Return all lines from the listing below in which "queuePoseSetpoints" appears.

───── Provided material ─────

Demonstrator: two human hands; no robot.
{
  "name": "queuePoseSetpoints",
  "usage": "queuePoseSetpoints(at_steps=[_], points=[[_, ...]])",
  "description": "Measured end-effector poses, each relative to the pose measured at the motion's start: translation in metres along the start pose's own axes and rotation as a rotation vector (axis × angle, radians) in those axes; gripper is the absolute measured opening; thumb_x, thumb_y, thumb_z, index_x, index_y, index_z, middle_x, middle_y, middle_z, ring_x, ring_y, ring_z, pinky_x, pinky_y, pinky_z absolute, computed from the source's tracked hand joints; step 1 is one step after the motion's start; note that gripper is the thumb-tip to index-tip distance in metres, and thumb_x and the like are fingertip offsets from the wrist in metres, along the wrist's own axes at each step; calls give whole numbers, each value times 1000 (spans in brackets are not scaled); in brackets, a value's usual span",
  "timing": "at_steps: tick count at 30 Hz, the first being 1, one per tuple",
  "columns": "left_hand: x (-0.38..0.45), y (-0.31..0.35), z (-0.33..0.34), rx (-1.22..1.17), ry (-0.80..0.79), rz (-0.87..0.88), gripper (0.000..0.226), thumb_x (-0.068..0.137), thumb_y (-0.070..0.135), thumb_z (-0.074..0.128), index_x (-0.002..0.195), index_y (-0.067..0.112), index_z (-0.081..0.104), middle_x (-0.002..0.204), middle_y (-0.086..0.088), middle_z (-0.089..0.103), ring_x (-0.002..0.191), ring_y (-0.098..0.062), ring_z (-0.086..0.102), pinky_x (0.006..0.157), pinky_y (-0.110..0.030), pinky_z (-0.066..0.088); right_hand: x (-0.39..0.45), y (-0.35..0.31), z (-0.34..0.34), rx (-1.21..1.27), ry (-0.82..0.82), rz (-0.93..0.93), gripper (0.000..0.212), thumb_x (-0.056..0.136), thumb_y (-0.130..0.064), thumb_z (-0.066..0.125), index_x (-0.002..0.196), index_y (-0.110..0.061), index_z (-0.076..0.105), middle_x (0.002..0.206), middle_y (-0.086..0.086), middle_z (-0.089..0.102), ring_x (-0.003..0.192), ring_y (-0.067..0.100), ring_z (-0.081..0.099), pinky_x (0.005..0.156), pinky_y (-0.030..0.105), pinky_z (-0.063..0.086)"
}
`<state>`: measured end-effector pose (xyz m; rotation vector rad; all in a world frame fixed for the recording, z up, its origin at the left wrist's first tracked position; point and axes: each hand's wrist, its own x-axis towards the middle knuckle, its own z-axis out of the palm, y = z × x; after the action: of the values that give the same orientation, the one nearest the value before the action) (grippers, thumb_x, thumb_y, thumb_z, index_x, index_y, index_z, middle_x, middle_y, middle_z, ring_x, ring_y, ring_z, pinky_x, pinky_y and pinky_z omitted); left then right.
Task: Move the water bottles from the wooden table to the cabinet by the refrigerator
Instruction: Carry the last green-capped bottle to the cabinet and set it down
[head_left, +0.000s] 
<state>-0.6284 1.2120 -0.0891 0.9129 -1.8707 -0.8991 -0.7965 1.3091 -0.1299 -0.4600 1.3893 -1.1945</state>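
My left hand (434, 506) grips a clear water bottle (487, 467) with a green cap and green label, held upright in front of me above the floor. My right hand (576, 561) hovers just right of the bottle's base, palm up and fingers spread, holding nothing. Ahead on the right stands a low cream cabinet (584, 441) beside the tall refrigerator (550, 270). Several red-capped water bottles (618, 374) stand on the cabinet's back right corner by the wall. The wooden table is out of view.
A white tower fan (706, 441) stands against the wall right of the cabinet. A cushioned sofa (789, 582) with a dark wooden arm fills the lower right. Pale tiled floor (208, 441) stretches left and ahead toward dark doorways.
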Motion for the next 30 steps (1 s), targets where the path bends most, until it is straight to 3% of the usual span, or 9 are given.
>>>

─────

### Reply:
  "name": "queuePoseSetpoints",
  "usage": "queuePoseSetpoints(at_steps=[_], points=[[_, ...]])",

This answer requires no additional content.